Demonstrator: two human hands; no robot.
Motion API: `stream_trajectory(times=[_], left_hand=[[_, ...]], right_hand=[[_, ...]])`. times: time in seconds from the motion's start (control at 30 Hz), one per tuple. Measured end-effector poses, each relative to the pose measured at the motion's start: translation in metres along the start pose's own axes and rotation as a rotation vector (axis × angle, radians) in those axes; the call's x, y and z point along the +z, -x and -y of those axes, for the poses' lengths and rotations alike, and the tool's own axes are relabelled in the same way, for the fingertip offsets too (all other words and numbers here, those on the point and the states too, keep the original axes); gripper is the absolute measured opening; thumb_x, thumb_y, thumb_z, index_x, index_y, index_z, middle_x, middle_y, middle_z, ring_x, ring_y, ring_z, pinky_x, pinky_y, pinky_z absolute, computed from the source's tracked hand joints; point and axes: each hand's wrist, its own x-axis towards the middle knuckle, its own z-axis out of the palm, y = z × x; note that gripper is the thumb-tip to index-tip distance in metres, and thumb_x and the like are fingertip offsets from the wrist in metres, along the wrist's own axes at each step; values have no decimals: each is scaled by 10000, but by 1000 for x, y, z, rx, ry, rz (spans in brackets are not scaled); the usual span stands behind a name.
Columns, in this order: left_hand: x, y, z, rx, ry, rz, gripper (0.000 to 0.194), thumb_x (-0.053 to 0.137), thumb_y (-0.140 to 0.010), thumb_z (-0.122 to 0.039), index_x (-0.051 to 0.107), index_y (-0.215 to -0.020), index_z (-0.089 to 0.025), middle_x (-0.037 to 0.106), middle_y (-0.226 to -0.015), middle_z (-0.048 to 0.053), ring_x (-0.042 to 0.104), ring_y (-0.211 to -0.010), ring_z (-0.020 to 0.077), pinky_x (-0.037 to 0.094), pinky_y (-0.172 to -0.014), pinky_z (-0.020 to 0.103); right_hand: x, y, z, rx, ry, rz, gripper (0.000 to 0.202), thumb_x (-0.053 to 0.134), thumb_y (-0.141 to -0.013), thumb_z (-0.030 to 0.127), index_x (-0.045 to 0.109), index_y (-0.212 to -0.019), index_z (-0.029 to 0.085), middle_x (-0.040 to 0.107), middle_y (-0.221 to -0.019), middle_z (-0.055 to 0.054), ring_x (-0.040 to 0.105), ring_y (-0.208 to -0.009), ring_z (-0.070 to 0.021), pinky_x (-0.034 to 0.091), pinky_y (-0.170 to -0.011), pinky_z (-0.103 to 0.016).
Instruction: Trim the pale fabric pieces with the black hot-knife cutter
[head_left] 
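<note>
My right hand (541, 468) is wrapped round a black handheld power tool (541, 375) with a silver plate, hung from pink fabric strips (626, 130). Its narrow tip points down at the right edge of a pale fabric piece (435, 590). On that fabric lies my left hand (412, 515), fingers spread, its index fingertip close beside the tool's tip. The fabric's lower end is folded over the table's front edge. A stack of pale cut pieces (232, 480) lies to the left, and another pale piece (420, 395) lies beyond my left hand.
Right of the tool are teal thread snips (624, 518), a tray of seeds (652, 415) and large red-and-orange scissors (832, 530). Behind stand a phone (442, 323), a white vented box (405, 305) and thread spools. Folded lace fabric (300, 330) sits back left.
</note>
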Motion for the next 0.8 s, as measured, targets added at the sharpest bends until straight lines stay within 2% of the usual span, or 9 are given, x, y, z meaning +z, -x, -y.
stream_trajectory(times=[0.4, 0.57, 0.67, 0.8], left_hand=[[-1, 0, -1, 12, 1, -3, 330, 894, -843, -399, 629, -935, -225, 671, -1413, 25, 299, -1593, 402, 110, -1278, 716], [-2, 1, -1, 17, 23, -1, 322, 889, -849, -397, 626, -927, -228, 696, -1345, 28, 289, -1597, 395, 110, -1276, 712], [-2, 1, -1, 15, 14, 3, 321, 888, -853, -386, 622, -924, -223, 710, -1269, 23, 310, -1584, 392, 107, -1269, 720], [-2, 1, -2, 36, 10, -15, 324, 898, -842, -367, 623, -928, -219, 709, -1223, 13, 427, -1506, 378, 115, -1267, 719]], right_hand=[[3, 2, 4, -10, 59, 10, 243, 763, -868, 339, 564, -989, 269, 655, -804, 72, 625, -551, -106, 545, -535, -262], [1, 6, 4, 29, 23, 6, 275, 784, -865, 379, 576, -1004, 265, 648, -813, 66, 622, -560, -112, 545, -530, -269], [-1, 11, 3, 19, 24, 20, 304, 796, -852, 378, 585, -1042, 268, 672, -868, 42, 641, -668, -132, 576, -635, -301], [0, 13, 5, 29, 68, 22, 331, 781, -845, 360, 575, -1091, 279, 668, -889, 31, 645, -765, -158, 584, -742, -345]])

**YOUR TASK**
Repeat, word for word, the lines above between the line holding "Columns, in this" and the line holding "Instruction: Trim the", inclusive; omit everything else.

**RESULT OF THIS TASK**
Columns, in this order: left_hand: x, y, z, rx, ry, rz, gripper (0.000 to 0.194), thumb_x (-0.053 to 0.137), thumb_y (-0.140 to 0.010), thumb_z (-0.122 to 0.039), index_x (-0.051 to 0.107), index_y (-0.215 to -0.020), index_z (-0.089 to 0.025), middle_x (-0.037 to 0.106), middle_y (-0.226 to -0.015), middle_z (-0.048 to 0.053), ring_x (-0.042 to 0.104), ring_y (-0.211 to -0.010), ring_z (-0.020 to 0.077), pinky_x (-0.037 to 0.094), pinky_y (-0.172 to -0.014), pinky_z (-0.020 to 0.103); right_hand: x, y, z, rx, ry, rz, gripper (0.000 to 0.202), thumb_x (-0.053 to 0.134), thumb_y (-0.141 to -0.013), thumb_z (-0.030 to 0.127), index_x (-0.045 to 0.109), index_y (-0.212 to -0.019), index_z (-0.029 to 0.085), middle_x (-0.040 to 0.107), middle_y (-0.221 to -0.019), middle_z (-0.055 to 0.054), ring_x (-0.040 to 0.105), ring_y (-0.208 to -0.009), ring_z (-0.070 to 0.021), pinky_x (-0.034 to 0.091), pinky_y (-0.170 to -0.011), pinky_z (-0.103 to 0.016).
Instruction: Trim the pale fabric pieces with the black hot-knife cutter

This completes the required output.